You also might be buried under a mountain of bad habits. If you’ve spent most of your life not doing things you’re afraid of, or don’t know how to do, you’re going to have developed a very limited perspective. If your life outside of work don’t involve anything fulfilling, even just socialising, then you have weighed yourself down with too many bad habits.

The key method to start dealing with bad habits is to first acknowledge them

Acknowledging bad habits

You will never be able to know all your bad habits just by sitting down and thinking about it for half an hour. Overtime, you will gain an understanding for what they really are. Especially if you have had those habits for years, realising they are bad is going to take a long time. You’ll often need others to help you spot them.

So let’s try and find one. Look at the small bad habits in your life. These are the things you always feel slightly shitty about doing. It might be not making your bed in the morning, taking ages to respond to a friend’s message, ordering in takeaway too often instead of cooking.

Once you’ve found one – and I do mean just the one – let’s go about dealing with it.

Dealing with a bad habit

For the purposes of demonstration, I’m going to pick something really basic – brushing your teeth twice a day. In this case I’m brushing once a day, and for a pretty short amount of time at that.

There are two methods here that will help – positive reinforcement and negative reinforcement.

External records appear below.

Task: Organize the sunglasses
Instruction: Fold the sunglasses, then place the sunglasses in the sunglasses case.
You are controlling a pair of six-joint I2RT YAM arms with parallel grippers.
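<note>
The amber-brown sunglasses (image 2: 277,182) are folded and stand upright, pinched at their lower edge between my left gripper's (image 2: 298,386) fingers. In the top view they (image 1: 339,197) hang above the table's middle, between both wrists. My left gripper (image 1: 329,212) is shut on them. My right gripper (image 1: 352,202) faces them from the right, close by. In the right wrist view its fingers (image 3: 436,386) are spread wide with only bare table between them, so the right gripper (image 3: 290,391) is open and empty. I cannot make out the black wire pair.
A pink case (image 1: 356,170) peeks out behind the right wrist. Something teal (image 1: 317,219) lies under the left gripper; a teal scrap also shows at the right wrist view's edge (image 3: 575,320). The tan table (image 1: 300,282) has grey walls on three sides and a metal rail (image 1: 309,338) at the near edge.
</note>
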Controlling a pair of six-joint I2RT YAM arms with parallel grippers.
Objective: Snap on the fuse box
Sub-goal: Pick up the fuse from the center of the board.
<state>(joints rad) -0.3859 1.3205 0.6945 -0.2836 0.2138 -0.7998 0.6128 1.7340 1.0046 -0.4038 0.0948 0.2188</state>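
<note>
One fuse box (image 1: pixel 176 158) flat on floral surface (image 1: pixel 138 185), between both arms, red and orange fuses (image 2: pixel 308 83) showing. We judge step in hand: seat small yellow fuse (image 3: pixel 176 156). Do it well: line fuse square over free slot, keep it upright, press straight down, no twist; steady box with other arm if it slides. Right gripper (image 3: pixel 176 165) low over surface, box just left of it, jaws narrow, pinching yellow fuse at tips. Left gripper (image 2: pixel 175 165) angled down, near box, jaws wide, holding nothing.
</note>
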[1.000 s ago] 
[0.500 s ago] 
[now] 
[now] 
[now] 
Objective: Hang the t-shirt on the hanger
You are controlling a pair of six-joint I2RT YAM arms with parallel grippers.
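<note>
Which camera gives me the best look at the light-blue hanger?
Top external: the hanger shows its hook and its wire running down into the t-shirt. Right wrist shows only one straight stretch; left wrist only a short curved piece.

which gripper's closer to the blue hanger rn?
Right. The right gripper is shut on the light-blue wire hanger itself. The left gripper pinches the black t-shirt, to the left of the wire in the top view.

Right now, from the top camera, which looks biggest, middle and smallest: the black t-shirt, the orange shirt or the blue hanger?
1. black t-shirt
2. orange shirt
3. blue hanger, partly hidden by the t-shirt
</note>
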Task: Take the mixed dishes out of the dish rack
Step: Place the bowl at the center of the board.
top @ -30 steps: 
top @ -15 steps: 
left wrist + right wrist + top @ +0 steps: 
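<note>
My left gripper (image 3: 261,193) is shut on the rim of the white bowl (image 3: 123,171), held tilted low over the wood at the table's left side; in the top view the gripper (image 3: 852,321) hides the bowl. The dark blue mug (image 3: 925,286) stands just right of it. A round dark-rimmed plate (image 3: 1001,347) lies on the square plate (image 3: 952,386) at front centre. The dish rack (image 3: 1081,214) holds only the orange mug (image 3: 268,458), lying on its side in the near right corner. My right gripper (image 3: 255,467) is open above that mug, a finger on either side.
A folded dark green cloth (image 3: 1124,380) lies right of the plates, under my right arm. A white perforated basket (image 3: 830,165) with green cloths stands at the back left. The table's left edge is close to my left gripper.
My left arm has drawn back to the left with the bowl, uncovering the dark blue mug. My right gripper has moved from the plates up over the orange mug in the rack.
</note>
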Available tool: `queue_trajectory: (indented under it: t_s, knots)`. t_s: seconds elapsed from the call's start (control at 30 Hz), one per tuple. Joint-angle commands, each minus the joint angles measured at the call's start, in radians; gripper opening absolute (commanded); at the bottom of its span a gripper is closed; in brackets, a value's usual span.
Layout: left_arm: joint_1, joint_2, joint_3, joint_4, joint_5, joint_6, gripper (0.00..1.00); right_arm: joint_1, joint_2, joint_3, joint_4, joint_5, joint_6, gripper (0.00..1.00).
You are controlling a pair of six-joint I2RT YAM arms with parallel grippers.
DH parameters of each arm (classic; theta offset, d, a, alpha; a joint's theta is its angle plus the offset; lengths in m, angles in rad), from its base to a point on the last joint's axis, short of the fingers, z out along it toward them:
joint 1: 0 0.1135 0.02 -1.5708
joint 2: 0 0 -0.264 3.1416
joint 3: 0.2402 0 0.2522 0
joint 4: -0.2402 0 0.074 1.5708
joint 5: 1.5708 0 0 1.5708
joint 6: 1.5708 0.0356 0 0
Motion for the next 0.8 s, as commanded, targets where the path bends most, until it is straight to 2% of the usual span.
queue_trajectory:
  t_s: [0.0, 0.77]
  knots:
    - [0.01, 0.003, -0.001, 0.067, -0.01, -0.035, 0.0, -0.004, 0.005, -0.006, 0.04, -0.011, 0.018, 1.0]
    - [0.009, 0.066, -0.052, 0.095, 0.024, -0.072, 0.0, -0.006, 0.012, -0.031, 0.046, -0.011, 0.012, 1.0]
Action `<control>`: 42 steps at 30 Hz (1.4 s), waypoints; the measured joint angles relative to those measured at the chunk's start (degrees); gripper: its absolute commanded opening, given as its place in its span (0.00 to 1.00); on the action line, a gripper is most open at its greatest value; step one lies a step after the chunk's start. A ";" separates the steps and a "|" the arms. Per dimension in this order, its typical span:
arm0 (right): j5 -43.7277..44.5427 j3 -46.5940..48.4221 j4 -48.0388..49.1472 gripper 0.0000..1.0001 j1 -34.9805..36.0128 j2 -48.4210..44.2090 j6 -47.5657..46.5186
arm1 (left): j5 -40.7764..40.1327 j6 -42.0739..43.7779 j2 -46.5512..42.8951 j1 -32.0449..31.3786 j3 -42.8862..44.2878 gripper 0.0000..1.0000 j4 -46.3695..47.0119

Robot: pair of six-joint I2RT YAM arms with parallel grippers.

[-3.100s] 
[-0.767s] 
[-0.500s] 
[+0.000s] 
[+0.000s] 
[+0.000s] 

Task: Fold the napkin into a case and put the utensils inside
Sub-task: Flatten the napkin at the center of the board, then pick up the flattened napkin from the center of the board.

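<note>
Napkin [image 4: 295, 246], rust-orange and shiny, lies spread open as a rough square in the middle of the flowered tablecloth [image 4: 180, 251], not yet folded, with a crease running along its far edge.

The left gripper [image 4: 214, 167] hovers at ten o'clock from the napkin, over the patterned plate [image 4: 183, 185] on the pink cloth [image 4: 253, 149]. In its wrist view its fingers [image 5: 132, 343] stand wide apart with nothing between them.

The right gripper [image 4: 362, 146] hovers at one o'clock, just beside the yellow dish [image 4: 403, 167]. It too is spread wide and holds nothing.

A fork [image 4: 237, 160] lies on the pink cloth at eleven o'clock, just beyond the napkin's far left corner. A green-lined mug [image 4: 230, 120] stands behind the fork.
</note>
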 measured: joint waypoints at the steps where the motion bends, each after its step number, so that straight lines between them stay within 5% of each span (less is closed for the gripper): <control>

Let’s start with positive. Everytime you brush your teeth, think about how it makes you feel. You should feel just a bit better about yourself – cleaner, you can go out and see people etc. You should feel more confident.

With that, you should also take an action. After brushing your teeth, go for a short walk, or go to the shops and grab yourself something you like. This will make you associate reward with brushing your teeth. After a while, you need to stop doing this – and it will be fairly easy to do so, once you’re into the habit of brushing.

The other method to help is negative reinforcement. Realise how rubbish you feel after not brushing your teeth – lazy, unhygenic, whatever feeling or emotion you associate with it. I don’t feel you need to do a punishment action for something like this, but realise what it restricts you from doing – or from doing with more confidence.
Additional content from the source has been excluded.